We all have a lot of ideas about paradise. For some it’s a trip to Las Vegas, where for them paradise may just be, homophonically, a pair of dice.
For others, it’s a beachy place with a sea breeze (instead of a powerful air conditioner) or wildflowers near a lake or being surrounded by loved ones or love itself, or music with love, or well, the list could go on.
And then I got to thinking about love, and Paradise along with it and, well, given the season of the year, I was thinking, too, of the proverbial thief on the cross. Jesus says to one of them, “Today, you will be with me in Paradise” (Luke 23:43). In that very familiar verse, Jesus speaks not only the promise of Paradise but he speaks love, a very present love. When one stops to think about it, one realizes that, for that suffering, dying man Love is right there, before him.
Now we might think of Paradise as something like a beautiful beach or even the enjoyment of two luscious drinks at a far-away bar (or even a familiar one); yet Paradise for that thief on the cross and for the One who speaks him into that Paradise probably turned out, that first Good Friday so very long ago, to be a place rife with other unfortunate people, people whom you wouldn’t expect to find in any earthly paradise. After all, the people Jesus came to care for were, for the most part, impoverished, needy, psychologically screwed up.
Given that it’s Maundy Thursday, I will take the fitting example of Mary. Not Mary, the Mary to whom many a cathedral is dedicated—and we here lament, yet again the extensive damage to the greatest cathedral to Jesus’ mother, Mary, Nôtre Dame de Paris—but the Mary whose life was screwed up so badly, the one whom Dan Brown novels have him married to: Mary Magdalene, for it is possible that it is her name that gives rise to the holy day known as Maundy Thursday. Mary is believed to be the woman who perfumed Jesus’ feet with her hair preparing him, Jesus says prophetically, for burial.
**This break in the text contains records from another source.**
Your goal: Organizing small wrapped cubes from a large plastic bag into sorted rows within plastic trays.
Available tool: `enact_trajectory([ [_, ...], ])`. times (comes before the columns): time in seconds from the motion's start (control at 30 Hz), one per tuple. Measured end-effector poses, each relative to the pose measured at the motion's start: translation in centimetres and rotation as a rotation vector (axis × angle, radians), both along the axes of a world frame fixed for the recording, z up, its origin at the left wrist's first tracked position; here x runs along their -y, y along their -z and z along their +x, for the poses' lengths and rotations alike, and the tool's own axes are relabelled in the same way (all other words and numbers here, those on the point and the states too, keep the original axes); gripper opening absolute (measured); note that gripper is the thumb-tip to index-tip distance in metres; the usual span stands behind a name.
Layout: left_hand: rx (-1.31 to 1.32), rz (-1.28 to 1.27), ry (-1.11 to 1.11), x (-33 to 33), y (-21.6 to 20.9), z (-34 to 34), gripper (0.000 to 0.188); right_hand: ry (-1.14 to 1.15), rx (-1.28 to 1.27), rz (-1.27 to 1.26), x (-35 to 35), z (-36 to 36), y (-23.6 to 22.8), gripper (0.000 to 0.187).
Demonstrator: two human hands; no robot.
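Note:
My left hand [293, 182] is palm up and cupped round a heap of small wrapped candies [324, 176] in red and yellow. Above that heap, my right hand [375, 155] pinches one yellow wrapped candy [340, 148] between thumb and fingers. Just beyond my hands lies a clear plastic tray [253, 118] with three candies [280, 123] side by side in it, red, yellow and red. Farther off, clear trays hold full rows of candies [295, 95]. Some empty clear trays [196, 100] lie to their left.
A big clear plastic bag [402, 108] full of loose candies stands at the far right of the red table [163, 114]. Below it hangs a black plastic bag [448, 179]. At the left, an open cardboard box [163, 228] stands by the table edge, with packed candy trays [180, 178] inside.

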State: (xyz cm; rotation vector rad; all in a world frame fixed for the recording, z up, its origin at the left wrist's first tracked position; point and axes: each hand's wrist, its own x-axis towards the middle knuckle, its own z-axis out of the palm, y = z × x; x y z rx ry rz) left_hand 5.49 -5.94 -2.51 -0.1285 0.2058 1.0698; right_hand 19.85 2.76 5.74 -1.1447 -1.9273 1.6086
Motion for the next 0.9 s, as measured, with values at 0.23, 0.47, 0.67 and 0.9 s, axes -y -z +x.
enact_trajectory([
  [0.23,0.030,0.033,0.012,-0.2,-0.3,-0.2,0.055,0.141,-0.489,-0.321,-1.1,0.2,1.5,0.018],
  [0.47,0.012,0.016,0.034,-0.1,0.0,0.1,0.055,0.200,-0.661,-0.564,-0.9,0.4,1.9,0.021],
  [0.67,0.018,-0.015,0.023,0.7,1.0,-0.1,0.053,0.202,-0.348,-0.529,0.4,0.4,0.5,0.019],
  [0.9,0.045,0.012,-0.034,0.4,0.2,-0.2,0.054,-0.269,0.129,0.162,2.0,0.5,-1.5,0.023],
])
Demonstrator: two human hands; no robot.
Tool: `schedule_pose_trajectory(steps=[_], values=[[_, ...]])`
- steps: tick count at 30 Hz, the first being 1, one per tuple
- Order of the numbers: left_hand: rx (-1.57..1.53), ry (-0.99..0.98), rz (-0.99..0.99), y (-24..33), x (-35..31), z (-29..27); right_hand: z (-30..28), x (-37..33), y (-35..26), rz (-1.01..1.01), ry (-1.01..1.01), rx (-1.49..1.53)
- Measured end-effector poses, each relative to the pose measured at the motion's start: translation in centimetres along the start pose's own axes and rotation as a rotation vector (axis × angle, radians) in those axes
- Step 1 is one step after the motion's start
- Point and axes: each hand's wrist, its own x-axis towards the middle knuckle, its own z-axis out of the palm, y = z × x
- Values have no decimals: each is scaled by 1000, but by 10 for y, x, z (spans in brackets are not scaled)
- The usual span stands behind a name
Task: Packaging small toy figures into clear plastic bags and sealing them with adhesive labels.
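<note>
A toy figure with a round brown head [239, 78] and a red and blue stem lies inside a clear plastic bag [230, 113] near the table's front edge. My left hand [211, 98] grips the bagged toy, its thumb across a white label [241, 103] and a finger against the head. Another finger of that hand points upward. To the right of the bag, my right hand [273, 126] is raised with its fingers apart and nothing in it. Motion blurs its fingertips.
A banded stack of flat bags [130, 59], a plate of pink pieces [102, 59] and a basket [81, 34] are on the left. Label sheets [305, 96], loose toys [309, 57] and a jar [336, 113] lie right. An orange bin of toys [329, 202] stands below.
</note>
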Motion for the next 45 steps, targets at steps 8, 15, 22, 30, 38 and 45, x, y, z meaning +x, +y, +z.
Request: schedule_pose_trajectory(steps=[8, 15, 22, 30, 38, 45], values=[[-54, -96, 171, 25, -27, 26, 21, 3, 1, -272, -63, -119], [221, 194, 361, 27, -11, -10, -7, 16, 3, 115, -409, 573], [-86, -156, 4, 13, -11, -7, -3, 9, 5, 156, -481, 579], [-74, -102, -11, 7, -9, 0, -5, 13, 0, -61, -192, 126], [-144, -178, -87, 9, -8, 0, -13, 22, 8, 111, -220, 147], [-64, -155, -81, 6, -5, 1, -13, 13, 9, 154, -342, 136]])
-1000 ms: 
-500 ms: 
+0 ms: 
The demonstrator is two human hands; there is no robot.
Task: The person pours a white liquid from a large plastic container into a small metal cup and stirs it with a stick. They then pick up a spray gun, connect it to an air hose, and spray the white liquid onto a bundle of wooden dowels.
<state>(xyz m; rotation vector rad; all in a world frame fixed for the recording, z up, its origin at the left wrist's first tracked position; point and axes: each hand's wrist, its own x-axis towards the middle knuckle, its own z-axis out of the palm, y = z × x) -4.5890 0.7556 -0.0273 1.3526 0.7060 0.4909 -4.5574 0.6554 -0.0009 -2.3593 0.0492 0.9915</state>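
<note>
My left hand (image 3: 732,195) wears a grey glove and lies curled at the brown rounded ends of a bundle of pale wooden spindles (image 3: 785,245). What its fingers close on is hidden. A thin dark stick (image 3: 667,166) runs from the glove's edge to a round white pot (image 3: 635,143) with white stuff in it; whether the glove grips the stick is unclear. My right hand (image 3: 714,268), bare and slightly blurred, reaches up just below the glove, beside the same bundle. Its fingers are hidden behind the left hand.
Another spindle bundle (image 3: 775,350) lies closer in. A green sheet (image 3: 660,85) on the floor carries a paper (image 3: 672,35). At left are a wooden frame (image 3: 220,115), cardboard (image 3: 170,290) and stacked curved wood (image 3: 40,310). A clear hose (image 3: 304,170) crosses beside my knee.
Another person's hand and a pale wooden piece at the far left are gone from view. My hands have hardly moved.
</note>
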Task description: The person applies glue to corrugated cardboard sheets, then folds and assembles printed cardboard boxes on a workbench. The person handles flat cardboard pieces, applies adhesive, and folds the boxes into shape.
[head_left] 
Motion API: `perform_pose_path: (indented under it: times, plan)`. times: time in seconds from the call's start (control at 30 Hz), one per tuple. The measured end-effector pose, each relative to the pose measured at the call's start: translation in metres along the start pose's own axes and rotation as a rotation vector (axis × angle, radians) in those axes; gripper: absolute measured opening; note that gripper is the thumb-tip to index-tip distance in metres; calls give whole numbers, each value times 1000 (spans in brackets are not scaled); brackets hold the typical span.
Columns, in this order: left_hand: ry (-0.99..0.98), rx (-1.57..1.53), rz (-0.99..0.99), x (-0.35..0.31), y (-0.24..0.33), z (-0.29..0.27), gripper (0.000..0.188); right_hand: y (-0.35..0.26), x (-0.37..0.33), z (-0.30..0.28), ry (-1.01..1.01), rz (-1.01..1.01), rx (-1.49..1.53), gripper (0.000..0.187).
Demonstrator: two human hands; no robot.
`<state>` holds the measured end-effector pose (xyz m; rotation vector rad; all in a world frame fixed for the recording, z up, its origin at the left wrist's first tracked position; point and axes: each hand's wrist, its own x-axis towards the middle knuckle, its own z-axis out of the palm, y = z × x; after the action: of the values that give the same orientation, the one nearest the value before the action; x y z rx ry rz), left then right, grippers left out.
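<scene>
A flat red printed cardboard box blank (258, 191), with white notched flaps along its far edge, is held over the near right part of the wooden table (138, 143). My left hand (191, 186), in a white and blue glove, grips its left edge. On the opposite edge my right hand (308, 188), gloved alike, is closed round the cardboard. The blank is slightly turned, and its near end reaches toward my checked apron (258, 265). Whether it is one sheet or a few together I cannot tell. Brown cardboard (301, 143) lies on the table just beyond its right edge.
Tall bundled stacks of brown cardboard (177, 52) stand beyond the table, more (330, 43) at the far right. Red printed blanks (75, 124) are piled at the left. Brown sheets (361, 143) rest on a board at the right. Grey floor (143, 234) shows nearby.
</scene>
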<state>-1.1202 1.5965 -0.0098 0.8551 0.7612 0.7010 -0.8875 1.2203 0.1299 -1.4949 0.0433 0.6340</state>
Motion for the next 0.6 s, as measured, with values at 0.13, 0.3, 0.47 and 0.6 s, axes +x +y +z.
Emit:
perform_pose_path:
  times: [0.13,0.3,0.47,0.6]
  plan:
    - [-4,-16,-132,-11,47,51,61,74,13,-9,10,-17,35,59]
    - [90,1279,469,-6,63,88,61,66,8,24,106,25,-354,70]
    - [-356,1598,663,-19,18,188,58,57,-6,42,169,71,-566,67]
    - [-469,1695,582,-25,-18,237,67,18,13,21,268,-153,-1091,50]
She is also believed to have been a prostitute or at least a woman who was rather free with herself sexually. Yet Jesus did not reject her as unclean and unworthy; rather, he reached out to her, brought him close to himself, forgave her for all her sins, not just her sexual ones, and loved her. And she loved him for that, and for much more. And we can, too.
But back to Paradise. If there are in fact needy, unfortunate people there, chances are there’s service to be rendered them. Maybe some who show up in such a paradisiacal place should assume that they will have something to do when they arrive—serving the needy, caring for the poor, bandaging the wounds of those who are hurt in some way, whether physically or spiritually. And their own wounds, psychological, spiritual and physical, can be healed there, too. If that is the case, maybe heavenly Paradise, the place that Jesus is speaking about on the cross, isn’t so much a resort but really a place where we will have the privilege of serving. And maybe that’s what the psalmist means when he writes, “Better is one day in your courts than a thousand elsewhere; I would rather be a doorkeeper in the house of my God than dwell in the tents of the wicked” (Psalm 84:10 NIV). I think Mary Magdalene understood that, for she had begun already serving before she ever entered Paradise.
The most comfortable paradises that we shall find on earth are wonderful, and can be a great opportunity to recover from the stress and strain of our daily lives. Good stuff. But the Paradise of Heaven, will be better by far, though possibly less comfortable; it will be far more filled with love, but undoubtedly less sexy; it will poorer, and yet I think it will be far richer and even, I think, more beautiful. For in it there will be the ebb and flow of real Love.
And, then again, there just might be delicious drinks there, as well. Who knows? In any case, I have a feeling that the Paradise that is on Jordan’s far bank is going to be both a bit different than anything we can imagine and even better that anyone on this side of Jordan could begin to describe. However it may turn out to be, there can be little doubt but that it will be filled with mercy, for that is what Jesus speaks to the thief on the cross, and it is that very thing—mercy—which this season, more than any other, proclaims.
A Blessed Maundy (i.e. Magdalene) Thursday to you and, soon, a Happy Easter! May you both enjoy some temporary paradises on this earth and, more importantly, may you, like Mary, find true love, enduring mercy and the true paradoxical Paradise, hopefully sooner rather than later.